Correlation and least squares regression line
Understanding the linear relationship between two numerical variables is essential for effective data analysis. Pearson’s correlation coefficient (\(r\)) measures the strength and direction of an association, while the least squares regression line provides a linear model to describe the relationship and make predictions. Analysing these measures helps in making informed decisions across various fields in real life.
Use this page to revise the following concepts within correlation and least squares regression line :
Pearson’s Correlation Coefficient (\(r\))
Pearson’s correlation coefficient \((r)\) is a numerical measure of how closely data points in the scatterplot tend to cluster around a straight line. \(r\) indicates the strength and direction of a linear relationship between two numerical variables.
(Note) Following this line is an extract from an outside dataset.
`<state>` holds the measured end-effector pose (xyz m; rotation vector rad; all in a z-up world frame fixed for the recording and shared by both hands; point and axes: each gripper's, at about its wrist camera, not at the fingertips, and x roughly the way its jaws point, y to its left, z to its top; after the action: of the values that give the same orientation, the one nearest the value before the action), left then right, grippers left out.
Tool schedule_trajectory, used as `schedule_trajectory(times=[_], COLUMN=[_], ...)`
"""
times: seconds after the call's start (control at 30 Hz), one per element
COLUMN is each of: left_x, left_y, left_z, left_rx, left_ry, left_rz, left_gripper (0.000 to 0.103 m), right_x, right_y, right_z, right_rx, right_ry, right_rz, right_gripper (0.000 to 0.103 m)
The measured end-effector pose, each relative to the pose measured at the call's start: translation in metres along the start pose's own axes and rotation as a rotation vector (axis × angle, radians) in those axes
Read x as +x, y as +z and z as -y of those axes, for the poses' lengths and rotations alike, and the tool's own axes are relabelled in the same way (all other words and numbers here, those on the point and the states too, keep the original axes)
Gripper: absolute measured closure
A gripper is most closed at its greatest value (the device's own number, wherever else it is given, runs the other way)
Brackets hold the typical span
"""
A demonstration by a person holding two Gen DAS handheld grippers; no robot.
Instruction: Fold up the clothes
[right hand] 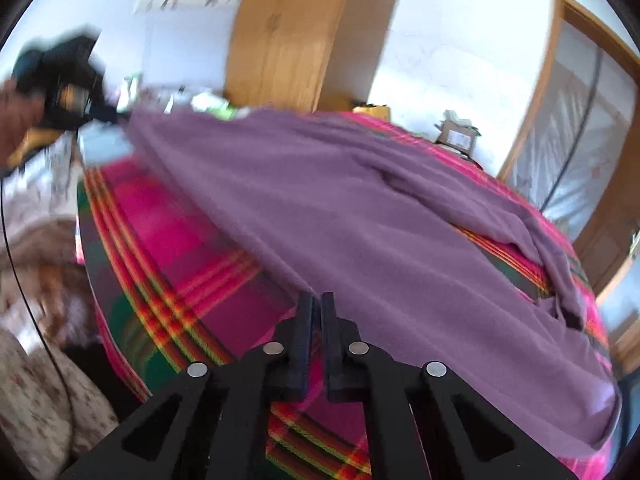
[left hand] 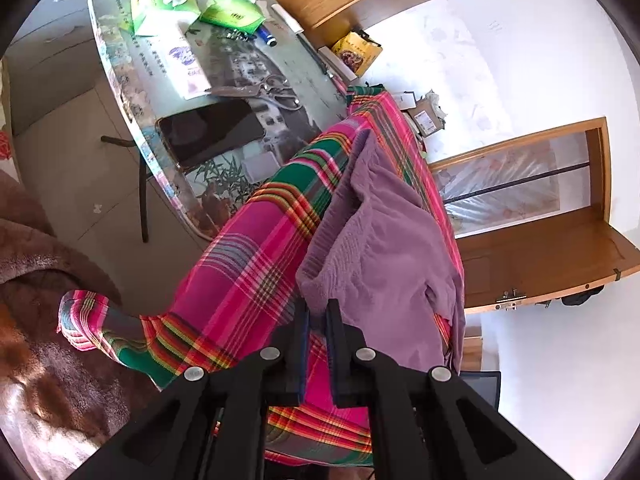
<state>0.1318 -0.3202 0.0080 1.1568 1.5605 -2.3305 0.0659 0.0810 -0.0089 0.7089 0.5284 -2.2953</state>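
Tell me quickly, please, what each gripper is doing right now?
Left gripper: shut on the purple garment.
Right gripper: shut on the purple garment's edge.

White walls (left hand: 540,40), wooden wardrobe (right hand: 288,36), glazed wooden door (left hand: 532,184), pale tiled floor (left hand: 72,148), daylight

The black two-finger left gripper (left hand: 318,306) points downward, its jaws nearly closed and pinching. The black two-finger right gripper (right hand: 319,300) tilts down likewise, jaws pressed together.
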Motion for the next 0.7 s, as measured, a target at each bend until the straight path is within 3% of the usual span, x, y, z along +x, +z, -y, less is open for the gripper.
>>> schedule_trajectory(times=[0.1,0.17,0.27,0.4,0.47,0.53,0.7], left_x=[0.003,0.006,0.01,0.011,0.012,0.012,0.013], left_y=[0.0,0.0,0.0,-0.001,-0.001,-0.002,-0.003], left_z=[-0.005,-0.009,-0.014,-0.017,-0.018,-0.02,-0.024], left_rx=[-0.009,-0.017,-0.026,-0.029,-0.03,-0.031,-0.034], left_ry=[0.008,0.013,0.02,0.011,0.005,0.003,-0.007], left_rz=[-0.008,-0.013,-0.024,-0.029,-0.03,-0.034,-0.041], left_gripper=[0.095,0.095,0.095,0.095,0.095,0.095,0.095], right_x=[-0.016,-0.02,-0.022,-0.017,-0.012,-0.004,0.017], right_y=[0.013,0.02,0.023,0.021,0.017,0.015,0.016], right_z=[0.016,0.019,0.017,0.006,-0.01,-0.023,-0.045], right_rx=[0.074,0.066,0.057,0.039,-0.008,-0.043,-0.12], right_ry=[-0.012,-0.063,-0.063,0.021,0.058,0.09,0.105], right_rz=[0.044,0.055,0.059,0.025,0.004,-0.019,-0.059], right_gripper=[0.101,0.103,0.103,0.101,0.094,0.078,0.077])
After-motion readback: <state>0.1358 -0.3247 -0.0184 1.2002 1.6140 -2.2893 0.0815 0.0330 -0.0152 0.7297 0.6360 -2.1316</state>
It has a value between \(-1\) to \(+1 \left(-1 \leq r \leq1\right)\).
- Positive \(r\) indicates a positive direction of the linear association.
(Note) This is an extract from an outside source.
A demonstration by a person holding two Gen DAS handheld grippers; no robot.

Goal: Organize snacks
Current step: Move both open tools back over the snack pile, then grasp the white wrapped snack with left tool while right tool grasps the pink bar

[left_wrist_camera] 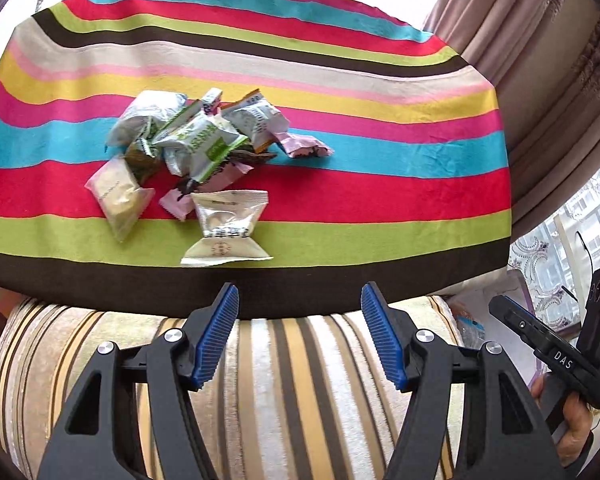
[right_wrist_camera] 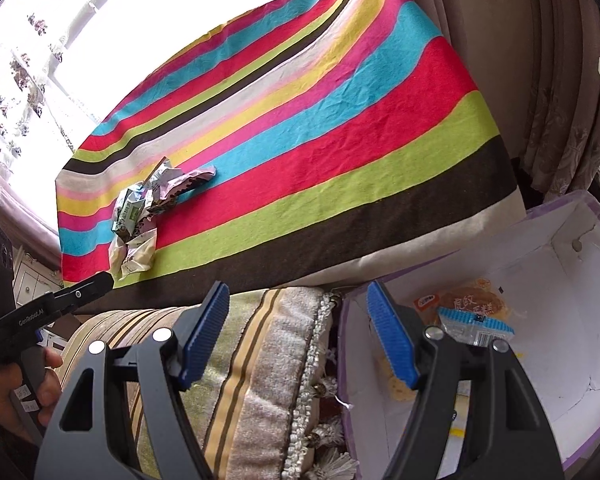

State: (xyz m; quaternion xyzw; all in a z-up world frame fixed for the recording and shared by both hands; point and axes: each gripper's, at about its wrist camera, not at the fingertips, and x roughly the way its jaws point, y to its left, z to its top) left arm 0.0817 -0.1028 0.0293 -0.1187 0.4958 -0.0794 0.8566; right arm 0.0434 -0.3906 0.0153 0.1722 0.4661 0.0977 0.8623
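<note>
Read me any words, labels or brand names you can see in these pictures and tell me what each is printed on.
"DAS": on the right gripper, seen from the left wrist.
"GenRobot.AI": on the left gripper, seen from the right wrist.
Chinese characters on the cake packet in the box: partly legible.
Print on the snack pile: too blurred.

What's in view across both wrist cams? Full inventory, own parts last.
heap of small crinkly snack packets: about ten, white, green, pink, brown; on the cloth, left part.
white twist-end wrapped snack: one, nearest edge of the heap, on the green stripe.
multicolour striped tablecloth: one, covers the table.
purple-edged white cardboard box: one, open, beside the table.
orange-labelled cake packet: one, in the box.
blue-and-clear wrapped snack: one, in the box.
beige striped fringed cushion: one, below the table edge.
brown curtain: right of the table.
left gripper: black, blue pads, open, empty.
right gripper: same, open, empty.
</note>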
- Negative \(r\) indicates a negative direction of the linear association.
- \(r\) is close to zero indicates weak or no association.
- \(r\) is close to \(-1\) or \(+1\) indicates strong linear associations.
Calculating Pearson’s Correlation Coefficient
Pearson’s correlation coefficient, \(r\), is given by:
\[r = \frac{\Sigma\left(x - \overline{x}\right)\left(y - \overline{y}\right)}{\left(n - 1\right)s_{x}s_{y}}\]
Where:
- \(n\) is the number of pairs of data in the set
- \(s_{x}\) is the standard deviation of the \(x\)-values
- \(s_y\) is the standard deviation of the \(y\)-values,
- \(\overline{x}\) is the mean of the \(x\)-values,
- \(\overline{y}\) is the mean of the \(x\)-values.
However, a calculator or statistical software is typically used to evaluate the value of \(r\).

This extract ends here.